Schweiger oder Theiler: Eine Frage des Stils
Etwas Vorlaufzeit hatte der Zuger Rolf Schweiger. Bevor Nationalrat Georges Theiler seine Absicht öffentlich machte, nahm er das Telefon zur Hand und informierte den bisher einzigen Kandidaten für das FDP-Parteipräsidium: Der Luzerner Georges Theiler bewirbt sich als zweiter Kandidat um das FDP-Parteipräsidium.
Schweiger hat Freude
Doch mehr Zeit hätte Ständerat Schweiger auch nicht gebraucht, um sich klar zu werden, was er von Theilers Plänen halten soll. Sein erster "spontaner" Gedanke: "Ich hatte so richtig gehend Freude", sagt Rolf Schweiger. Zum einen, weil es einfach interessanter und "schöner" sei, sich nicht alleine um einen Posten zu bewerben. Zum anderen aber auch, weil eine zweite Kandidatur zeige, dass die FDP sehr wohl eine dynamische Partei sei, so Schweiger. Und: "Es zeugt von Dynamik, wenn einer wie Georges Theiler, der schon länger dabei ist, nicht ermüdet."

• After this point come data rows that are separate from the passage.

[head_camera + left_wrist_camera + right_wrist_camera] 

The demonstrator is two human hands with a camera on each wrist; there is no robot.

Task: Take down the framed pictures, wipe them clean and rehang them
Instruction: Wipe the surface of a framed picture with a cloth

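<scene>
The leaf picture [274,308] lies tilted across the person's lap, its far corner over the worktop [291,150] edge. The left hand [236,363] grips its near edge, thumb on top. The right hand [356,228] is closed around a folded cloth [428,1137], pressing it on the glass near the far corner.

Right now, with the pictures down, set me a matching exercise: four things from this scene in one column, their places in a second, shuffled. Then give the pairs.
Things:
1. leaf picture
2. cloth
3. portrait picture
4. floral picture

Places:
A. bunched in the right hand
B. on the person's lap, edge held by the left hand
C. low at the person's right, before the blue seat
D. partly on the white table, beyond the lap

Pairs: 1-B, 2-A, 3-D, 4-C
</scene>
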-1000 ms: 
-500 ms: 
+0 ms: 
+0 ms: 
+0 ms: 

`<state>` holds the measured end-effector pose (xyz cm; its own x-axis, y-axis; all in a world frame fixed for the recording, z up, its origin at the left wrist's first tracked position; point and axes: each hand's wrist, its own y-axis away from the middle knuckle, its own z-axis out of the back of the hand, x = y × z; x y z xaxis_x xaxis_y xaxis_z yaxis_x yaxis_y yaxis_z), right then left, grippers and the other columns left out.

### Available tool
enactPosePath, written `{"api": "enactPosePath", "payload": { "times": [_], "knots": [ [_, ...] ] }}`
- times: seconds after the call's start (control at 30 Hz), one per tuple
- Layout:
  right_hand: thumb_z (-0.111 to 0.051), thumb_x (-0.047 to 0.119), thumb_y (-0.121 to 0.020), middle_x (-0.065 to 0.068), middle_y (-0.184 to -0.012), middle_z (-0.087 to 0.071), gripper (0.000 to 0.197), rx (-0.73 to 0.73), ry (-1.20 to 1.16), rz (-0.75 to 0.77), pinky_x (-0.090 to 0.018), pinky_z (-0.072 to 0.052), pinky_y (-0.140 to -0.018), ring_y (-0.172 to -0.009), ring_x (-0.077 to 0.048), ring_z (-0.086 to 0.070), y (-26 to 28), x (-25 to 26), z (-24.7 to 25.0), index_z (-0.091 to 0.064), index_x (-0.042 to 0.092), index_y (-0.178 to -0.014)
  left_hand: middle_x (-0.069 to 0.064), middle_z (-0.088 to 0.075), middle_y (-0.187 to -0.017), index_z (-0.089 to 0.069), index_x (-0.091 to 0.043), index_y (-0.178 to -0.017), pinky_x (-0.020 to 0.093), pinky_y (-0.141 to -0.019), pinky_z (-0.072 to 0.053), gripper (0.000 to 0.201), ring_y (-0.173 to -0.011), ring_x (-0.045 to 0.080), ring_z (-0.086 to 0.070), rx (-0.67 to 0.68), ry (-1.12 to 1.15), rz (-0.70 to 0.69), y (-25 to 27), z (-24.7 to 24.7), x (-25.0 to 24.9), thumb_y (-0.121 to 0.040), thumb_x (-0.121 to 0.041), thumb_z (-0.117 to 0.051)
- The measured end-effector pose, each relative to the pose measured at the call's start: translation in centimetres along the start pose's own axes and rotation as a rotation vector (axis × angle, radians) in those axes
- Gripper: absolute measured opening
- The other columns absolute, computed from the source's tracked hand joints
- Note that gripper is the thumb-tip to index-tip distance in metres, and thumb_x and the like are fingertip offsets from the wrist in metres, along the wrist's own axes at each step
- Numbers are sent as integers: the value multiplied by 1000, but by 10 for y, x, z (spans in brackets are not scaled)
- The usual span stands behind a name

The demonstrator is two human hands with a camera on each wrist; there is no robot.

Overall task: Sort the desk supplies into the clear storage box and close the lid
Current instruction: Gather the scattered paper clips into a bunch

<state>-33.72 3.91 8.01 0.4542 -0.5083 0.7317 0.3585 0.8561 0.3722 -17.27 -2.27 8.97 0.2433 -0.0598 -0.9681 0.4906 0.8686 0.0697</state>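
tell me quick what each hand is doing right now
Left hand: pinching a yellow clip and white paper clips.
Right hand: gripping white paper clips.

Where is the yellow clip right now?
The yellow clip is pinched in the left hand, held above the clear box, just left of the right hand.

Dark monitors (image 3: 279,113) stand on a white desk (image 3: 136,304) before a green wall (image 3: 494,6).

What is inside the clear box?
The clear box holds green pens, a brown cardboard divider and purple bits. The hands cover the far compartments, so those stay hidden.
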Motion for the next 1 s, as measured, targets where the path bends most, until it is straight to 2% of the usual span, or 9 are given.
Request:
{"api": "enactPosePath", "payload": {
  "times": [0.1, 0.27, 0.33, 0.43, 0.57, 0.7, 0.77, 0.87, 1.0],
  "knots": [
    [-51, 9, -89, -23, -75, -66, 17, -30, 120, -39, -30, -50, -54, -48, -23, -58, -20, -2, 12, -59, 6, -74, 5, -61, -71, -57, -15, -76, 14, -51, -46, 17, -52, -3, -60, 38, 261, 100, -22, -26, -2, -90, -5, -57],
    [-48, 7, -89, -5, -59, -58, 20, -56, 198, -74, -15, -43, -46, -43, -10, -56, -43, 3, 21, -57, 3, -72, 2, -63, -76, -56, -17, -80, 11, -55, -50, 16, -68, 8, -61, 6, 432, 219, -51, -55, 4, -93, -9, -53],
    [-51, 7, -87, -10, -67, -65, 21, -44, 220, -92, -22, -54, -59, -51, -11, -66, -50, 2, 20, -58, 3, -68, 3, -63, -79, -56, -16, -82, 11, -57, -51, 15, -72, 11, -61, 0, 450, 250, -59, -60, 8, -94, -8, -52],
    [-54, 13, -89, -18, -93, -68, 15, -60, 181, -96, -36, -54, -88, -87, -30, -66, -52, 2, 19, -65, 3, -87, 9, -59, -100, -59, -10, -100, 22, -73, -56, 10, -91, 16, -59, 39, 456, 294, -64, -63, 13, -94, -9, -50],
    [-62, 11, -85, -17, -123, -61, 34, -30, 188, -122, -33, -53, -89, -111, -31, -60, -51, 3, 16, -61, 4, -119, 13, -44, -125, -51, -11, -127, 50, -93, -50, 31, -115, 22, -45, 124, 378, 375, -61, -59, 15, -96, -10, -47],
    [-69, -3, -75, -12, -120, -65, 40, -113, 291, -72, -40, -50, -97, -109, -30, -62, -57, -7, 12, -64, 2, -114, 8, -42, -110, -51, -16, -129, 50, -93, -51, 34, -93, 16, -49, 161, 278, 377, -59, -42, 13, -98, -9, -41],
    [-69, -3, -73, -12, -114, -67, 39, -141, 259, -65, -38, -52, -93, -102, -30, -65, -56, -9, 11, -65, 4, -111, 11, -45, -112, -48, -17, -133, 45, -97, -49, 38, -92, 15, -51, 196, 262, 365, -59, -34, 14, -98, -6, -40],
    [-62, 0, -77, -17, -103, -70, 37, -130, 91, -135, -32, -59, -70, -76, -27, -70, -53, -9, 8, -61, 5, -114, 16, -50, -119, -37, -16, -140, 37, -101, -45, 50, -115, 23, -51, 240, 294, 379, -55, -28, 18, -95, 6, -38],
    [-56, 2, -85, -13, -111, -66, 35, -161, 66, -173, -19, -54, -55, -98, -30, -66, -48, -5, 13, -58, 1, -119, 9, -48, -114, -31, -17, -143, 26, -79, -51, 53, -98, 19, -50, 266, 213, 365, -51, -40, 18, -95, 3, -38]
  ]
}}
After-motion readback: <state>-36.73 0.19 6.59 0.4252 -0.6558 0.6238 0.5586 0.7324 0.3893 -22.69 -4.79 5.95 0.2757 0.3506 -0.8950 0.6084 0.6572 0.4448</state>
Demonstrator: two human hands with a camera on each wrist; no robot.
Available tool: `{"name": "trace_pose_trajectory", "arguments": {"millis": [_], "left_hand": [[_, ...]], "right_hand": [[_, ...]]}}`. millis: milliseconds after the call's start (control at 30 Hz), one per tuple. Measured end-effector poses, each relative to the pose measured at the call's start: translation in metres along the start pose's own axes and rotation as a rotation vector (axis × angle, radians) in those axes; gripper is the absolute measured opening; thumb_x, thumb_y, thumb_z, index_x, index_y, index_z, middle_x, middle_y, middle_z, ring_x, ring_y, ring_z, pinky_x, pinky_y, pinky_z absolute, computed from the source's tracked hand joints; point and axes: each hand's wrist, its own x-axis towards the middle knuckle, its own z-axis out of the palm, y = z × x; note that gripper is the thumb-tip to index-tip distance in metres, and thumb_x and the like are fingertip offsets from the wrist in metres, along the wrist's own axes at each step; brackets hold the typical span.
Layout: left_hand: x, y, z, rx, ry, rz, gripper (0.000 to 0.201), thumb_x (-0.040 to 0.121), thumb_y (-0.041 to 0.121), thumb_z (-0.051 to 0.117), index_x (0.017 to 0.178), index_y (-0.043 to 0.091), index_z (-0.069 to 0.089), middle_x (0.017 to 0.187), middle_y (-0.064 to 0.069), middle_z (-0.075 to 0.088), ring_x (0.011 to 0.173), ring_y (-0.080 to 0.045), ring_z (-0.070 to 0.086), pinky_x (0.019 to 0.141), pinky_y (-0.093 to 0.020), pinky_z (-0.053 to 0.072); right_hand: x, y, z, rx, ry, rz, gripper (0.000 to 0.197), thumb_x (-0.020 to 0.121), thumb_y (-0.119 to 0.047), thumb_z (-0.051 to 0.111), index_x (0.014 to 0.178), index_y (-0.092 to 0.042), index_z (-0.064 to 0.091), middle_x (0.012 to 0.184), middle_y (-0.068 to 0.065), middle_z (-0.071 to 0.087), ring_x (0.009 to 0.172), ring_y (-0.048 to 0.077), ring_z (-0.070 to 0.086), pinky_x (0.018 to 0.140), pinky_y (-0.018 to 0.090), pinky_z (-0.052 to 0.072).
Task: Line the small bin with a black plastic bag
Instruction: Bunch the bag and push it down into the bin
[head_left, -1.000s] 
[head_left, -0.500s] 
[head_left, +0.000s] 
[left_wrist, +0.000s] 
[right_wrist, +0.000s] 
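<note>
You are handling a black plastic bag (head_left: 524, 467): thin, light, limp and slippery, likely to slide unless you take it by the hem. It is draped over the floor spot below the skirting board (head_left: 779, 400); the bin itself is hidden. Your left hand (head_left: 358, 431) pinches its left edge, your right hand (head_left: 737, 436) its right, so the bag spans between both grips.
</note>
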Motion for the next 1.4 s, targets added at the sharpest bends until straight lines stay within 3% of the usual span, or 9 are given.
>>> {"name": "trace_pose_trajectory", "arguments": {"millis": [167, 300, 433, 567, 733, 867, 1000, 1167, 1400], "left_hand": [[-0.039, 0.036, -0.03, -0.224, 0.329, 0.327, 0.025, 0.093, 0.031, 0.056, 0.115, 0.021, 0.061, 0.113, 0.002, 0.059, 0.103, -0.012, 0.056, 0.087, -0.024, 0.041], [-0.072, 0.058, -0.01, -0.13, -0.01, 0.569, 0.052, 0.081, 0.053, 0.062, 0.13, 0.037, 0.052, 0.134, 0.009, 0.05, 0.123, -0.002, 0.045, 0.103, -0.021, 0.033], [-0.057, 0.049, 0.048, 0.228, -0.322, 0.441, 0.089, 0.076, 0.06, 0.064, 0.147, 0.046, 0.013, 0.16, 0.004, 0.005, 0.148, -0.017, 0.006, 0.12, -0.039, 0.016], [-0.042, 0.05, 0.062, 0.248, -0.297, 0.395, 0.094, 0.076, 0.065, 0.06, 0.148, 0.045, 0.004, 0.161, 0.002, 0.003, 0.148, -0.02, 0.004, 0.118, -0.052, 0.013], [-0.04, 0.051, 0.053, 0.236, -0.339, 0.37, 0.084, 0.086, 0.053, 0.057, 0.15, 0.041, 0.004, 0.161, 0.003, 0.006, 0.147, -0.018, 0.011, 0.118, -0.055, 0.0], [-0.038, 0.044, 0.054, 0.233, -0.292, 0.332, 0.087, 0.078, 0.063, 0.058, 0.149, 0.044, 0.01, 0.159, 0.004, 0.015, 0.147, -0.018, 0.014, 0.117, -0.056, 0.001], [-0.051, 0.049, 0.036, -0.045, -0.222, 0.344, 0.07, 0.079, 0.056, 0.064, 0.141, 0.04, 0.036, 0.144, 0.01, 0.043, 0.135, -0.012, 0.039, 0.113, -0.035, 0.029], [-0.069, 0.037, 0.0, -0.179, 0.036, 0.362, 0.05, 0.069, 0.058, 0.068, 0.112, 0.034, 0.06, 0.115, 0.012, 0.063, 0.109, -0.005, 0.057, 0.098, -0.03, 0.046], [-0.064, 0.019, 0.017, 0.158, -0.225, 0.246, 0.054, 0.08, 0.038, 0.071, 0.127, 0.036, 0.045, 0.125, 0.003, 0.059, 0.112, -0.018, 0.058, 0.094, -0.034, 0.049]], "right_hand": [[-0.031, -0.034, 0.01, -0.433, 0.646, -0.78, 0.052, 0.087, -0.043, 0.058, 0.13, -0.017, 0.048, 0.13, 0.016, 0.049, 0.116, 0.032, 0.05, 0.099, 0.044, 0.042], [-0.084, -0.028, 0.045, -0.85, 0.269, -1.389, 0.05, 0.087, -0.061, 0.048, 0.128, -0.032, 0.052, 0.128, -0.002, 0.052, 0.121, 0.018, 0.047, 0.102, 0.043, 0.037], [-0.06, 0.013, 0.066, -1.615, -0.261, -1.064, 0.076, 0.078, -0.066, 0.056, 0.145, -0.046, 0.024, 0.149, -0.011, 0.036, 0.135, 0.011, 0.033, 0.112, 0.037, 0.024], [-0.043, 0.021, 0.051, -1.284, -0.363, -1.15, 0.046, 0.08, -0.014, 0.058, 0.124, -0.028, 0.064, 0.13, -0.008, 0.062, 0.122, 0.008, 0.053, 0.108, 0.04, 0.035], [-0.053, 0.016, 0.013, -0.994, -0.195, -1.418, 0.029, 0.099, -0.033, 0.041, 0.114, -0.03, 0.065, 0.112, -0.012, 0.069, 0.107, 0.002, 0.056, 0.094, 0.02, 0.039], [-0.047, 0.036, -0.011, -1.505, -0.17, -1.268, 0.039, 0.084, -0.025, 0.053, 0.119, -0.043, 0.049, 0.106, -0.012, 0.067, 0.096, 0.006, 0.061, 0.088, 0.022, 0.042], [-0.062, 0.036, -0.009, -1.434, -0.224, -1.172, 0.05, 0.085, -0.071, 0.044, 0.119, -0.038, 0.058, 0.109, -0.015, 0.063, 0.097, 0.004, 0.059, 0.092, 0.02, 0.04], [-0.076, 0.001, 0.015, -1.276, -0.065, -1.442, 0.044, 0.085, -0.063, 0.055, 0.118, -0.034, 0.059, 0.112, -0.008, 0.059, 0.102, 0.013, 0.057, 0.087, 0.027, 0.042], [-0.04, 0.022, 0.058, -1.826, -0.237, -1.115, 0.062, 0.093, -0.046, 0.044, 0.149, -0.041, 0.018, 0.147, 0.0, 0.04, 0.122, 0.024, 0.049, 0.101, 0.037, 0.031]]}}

Schweiger gegen Theiler - so lautet zumindest bis anhin die Wahl, welche die Delegierten am 16. April haben werden, wenn sie den neuen FDP-Kopf an der Spitze bestimmen. Doch - was kann die Partei von Theiler erwarten? "Er ist ein seriöser, sachlich kompetenter Politiker", beurteilt Schweiger selber seinen Kontrahenten. Und: Theiler teile viele seiner Ansichten, etwa in der Finanz- und Steuerpolitik, ergänzt der Zuger. Doch bleibt den FDP-Mitgliedern bei so viel Übereinstimmung überhaupt eine echte Wahl? Schweiger macht sehr wohl Unterschiede zwischen ihm und dem Luzerner aus, nicht so sehr in der Sachpolitik - sondern im Stil. Was das konkret heisst, formuliert Rolf Schweiger nach einigem Zögern so: "Georges Theiler ist klar und bestimmt, während ich eher der Softie bin." Geschlagen gibt sich der FDP-Ständerat deshalb noch lange nicht und macht deutlich, dass er sich auch über weitere Kandidaturen auf dem Präsidentenkarussell freuen würde. Bis zum 28. März haben die Kantonalparteien noch die Möglichkeit, eine eigene Nomination für das Parteipräsidium einzureichen und damit das Zweierfeld zu erweitern.
FDP-Frauen: Beide wählbar
Passiert bis dahin nichts mehr, ist zumindest heute schon klar, dass künftig ein Zentralschweizer die FDP-Geschicke in der Hand hat. Theiler oder Schweiger, das Rennen ist eröffnet und dessen Ausgang alles andere als klar. Vorerst. Dies zeigt auch die Reaktion der FDP-Frauen, die sich noch nicht festlegen wollen. Nur so viel: "Wir können uns sowohl Rolf Schweiger als auch Georges Theiler als Parteipräsidenten vorstellen", sagt ihre Sprecherin Barbara Perriard. Beide Kandidaten würden den Mutterschaftsurlaub unterstützen. Zudem stünden auch die Frauensektionen in ihren Kantonen hinter den Kandidaten. Deshalb laden die FDP-Frauen die beiden Kandidaten nun zu Hearings ein und wollen erst dann entscheiden, wer von den beiden den Zuschlag erhalten soll.